* WHAT TO DO
Your answer must be an exact copy of the listing, with the images left out.

* INFORMATION
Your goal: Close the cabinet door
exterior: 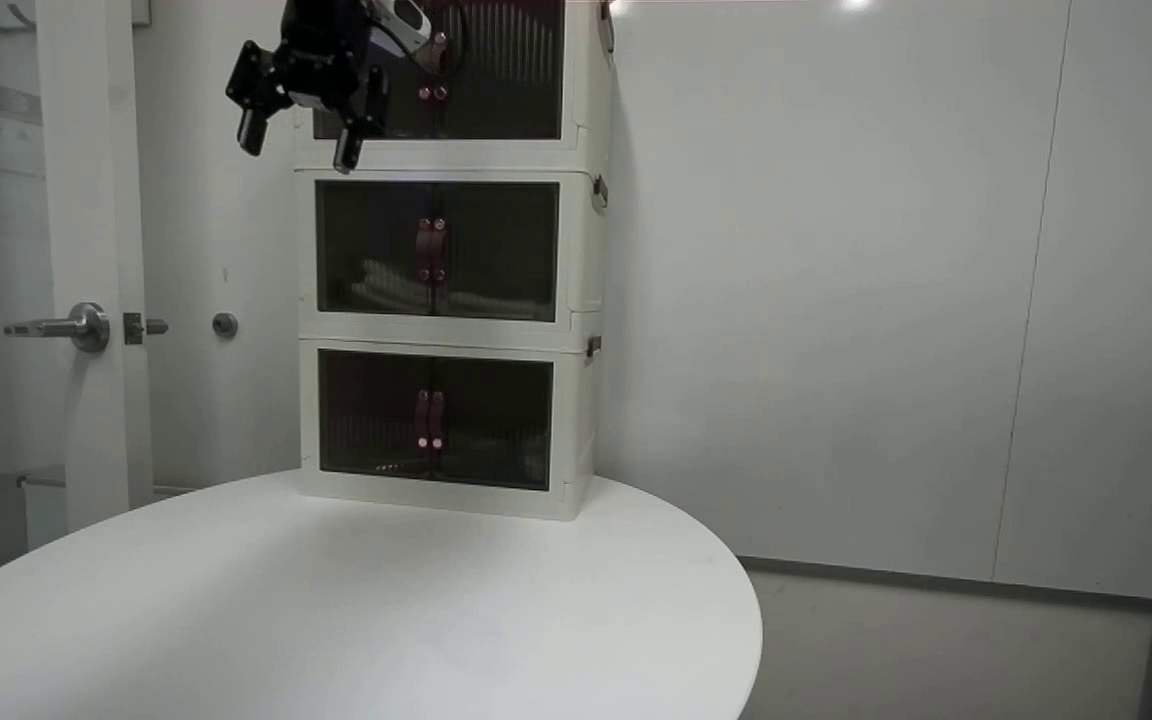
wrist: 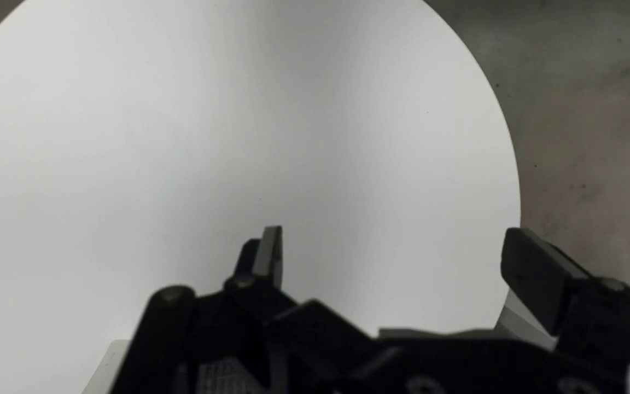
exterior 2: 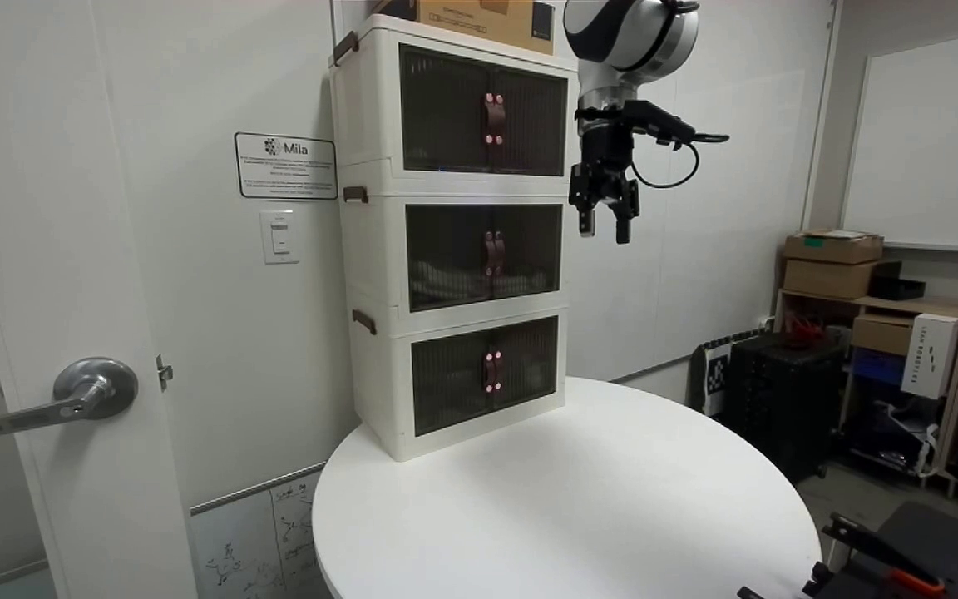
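The table (exterior 2: 612, 491) is round and white, and its surface is smooth. Directly on it stands the cabinet (exterior 2: 454, 187), upright and near the table's edge. To both sides of the cabinet's foot, this curved edge is visible in both exterior views. In front of the cabinet, the surface spreads wide and looks softly grey in some parts.

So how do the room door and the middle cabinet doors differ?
The room door stands open, showing its latch; the middle cabinet doors look shut. The room door carries one silvery, sideways lever; the cabinet doors, two dark red upright handles. The room door looks white around the lever; the cabinet doors are dark and see-through. Both have handles.
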Tool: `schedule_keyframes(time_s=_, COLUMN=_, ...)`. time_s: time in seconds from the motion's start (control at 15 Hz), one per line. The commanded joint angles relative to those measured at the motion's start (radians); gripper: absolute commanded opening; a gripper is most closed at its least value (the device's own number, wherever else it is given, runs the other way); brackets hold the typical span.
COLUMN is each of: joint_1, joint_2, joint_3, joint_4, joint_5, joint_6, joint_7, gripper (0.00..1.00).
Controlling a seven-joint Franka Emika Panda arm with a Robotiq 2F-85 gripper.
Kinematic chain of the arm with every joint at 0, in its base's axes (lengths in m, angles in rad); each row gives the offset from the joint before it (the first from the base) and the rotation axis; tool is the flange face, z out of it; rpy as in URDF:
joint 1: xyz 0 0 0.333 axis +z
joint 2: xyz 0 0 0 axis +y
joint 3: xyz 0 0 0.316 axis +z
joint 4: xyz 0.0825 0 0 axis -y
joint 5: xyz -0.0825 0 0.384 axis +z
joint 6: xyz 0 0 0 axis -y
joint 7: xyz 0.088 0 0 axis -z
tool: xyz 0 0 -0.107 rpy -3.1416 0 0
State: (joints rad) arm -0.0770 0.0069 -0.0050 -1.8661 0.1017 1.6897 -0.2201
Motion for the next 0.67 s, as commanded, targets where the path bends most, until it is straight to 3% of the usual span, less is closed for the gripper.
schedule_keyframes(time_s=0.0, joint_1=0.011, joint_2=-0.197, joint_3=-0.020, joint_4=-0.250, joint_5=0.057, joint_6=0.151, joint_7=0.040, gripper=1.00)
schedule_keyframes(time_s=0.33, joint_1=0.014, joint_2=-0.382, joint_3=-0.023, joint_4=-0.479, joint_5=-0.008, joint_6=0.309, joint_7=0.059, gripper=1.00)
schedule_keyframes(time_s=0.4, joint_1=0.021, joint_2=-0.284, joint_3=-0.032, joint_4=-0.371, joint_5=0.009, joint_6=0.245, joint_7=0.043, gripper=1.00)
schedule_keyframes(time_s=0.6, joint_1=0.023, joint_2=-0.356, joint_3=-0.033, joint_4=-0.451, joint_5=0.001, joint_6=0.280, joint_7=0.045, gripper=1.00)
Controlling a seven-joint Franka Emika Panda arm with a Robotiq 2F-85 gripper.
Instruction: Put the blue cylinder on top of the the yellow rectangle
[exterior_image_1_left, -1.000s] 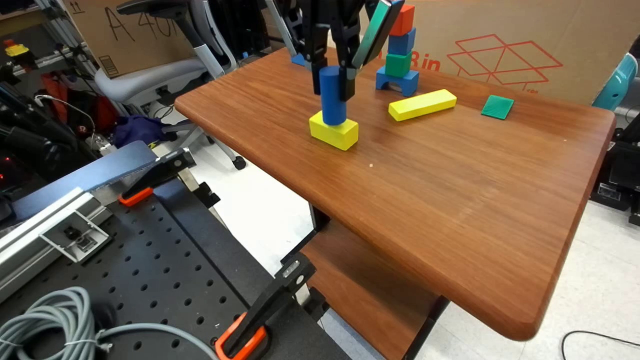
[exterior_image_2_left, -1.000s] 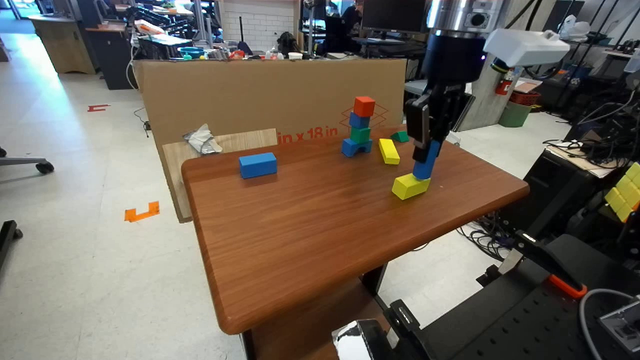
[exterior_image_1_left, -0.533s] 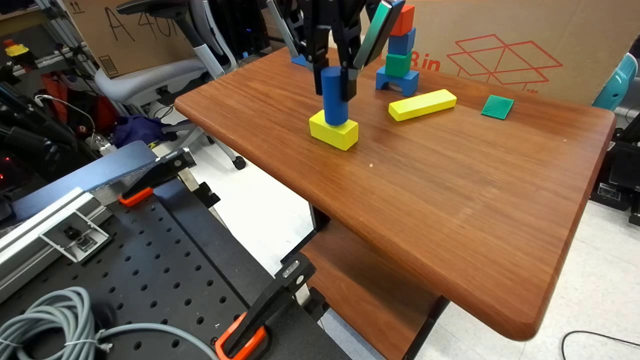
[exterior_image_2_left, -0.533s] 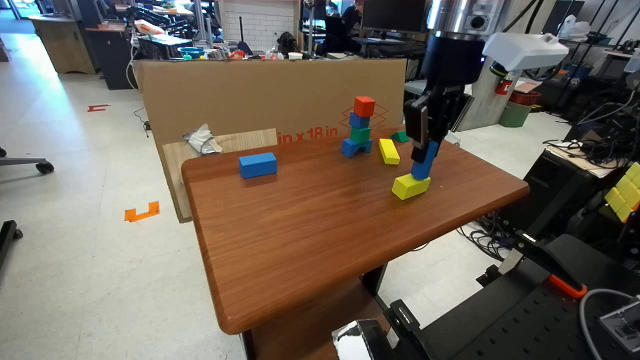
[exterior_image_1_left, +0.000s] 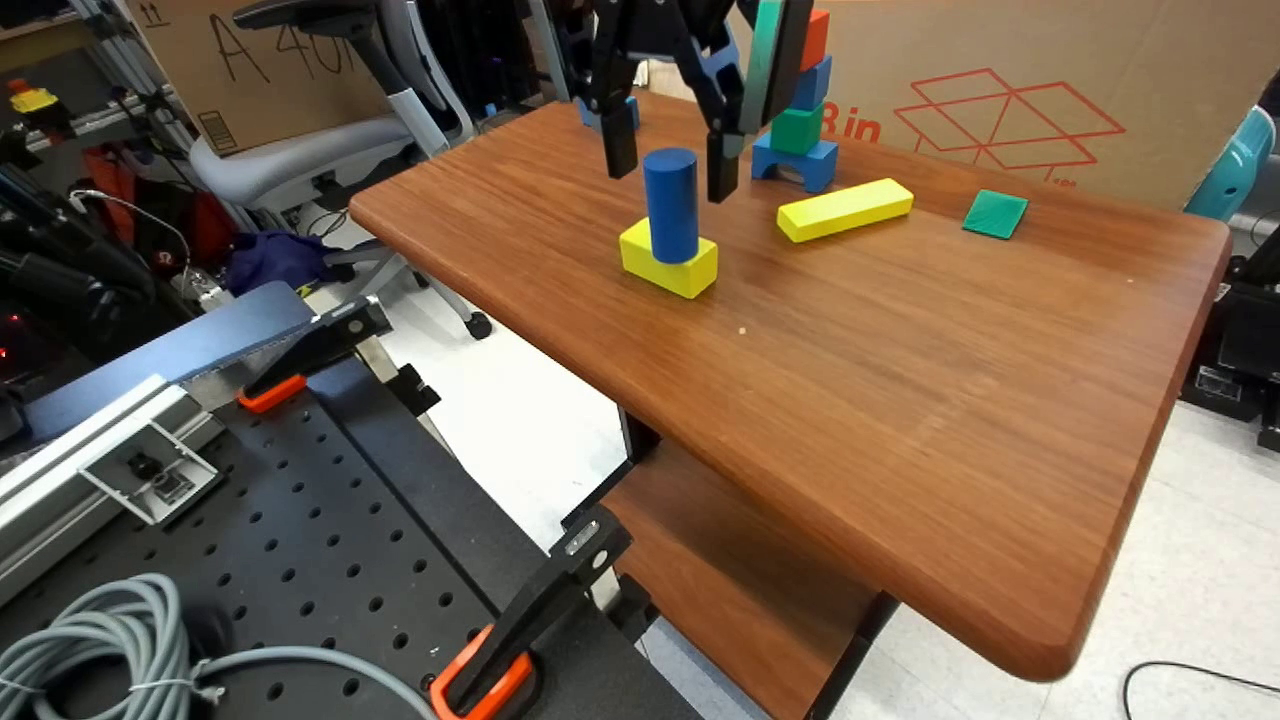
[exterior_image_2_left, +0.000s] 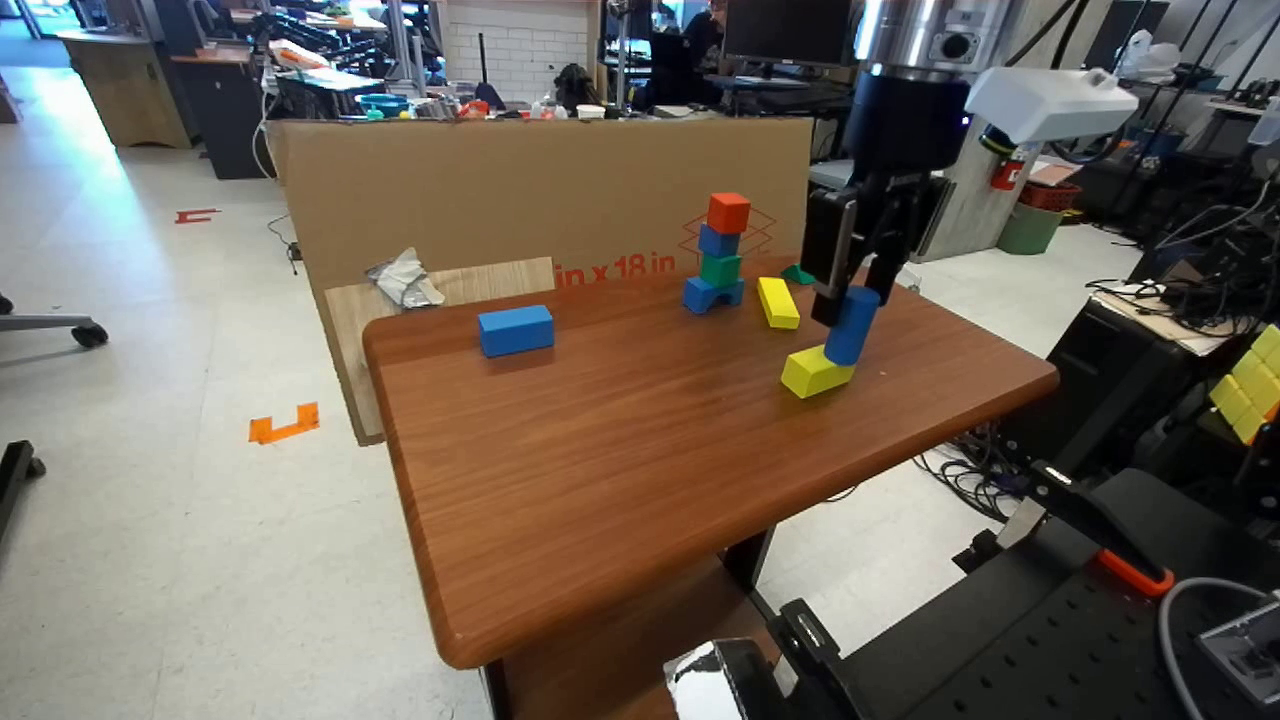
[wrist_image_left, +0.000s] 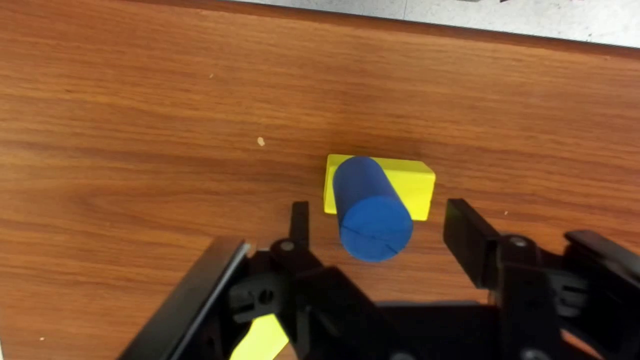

* SOLUTION TO THIS TASK
Your goal: Close the cabinet door
exterior: 
wrist: 
exterior 2: 
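The table (exterior 2: 612, 491) is round and white, and its surface is smooth. Directly on it stands the cabinet (exterior 2: 454, 187), upright and near the table's edge. To both sides of the cabinet's foot, this curved edge is visible in both exterior views. In front of the cabinet, the surface spreads wide and looks softly grey in some parts.

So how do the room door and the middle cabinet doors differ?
The room door stands open, showing its latch; the middle cabinet doors look shut. The room door carries one silvery, sideways lever; the cabinet doors, two dark red upright handles. The room door looks white around the lever; the cabinet doors are dark and see-through. Both have handles.
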Tool: `schedule_keyframes(time_s=_, COLUMN=_, ...)`. time_s: time in seconds from the motion's start (control at 15 Hz), one per line. The commanded joint angles relative to those measured at the motion's start (radians); gripper: absolute commanded opening; a gripper is most closed at its least value (the device's own number, wherever else it is given, runs the other way); brackets hold the typical span.
COLUMN is each of: joint_1, joint_2, joint_3, joint_4, joint_5, joint_6, joint_7, gripper (0.00..1.00).
Controlling a seven-joint Franka Emika Panda arm with a Robotiq 2F-85 gripper.
Kinematic chain of the arm with every joint at 0, in its base's axes (lengths in m, angles in rad); each row gives the offset from the joint before it (the first from the base) and the rotation axis; tool is the flange face, z out of it; rpy as in URDF:
joint 1: xyz 0 0 0.333 axis +z
joint 2: xyz 0 0 0 axis +y
joint 3: xyz 0 0 0.316 axis +z
joint 4: xyz 0.0825 0 0 axis -y
joint 5: xyz -0.0825 0 0.384 axis +z
joint 6: xyz 0 0 0 axis -y
joint 7: xyz 0.088 0 0 axis -z
tool: xyz 0 0 -0.107 rpy -3.1416 0 0
State: (joints rad) arm -0.0770 0.0069 -0.0050 -1.8661 0.1017 1.6897 -0.2201
Motion for the next 0.67 s, as commanded, targets where the path bends most, until it is straight to 3% of the usual span, less is closed for the gripper.
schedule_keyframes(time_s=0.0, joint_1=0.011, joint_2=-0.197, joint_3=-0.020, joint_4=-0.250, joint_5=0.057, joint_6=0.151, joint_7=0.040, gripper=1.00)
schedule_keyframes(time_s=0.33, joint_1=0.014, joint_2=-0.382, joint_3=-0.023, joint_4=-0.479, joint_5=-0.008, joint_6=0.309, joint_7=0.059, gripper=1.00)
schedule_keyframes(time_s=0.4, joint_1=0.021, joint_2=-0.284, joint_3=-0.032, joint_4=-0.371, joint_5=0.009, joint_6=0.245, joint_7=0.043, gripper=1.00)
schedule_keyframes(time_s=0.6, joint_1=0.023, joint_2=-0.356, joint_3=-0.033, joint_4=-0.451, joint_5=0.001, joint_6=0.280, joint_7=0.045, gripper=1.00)
Controlling a seven-joint Franka Emika Panda arm with a Robotiq 2F-85 gripper.
Instruction: Put the blue cylinder on top of the the yellow rectangle
[exterior_image_1_left, -1.000s] 
[exterior_image_2_left, -1.000s] 
[exterior_image_1_left, -0.533s] 
[exterior_image_2_left, -0.533s] 
[exterior_image_1_left, +0.000s] 
[exterior_image_2_left, +0.000s] 
[wrist_image_left, +0.000s] 

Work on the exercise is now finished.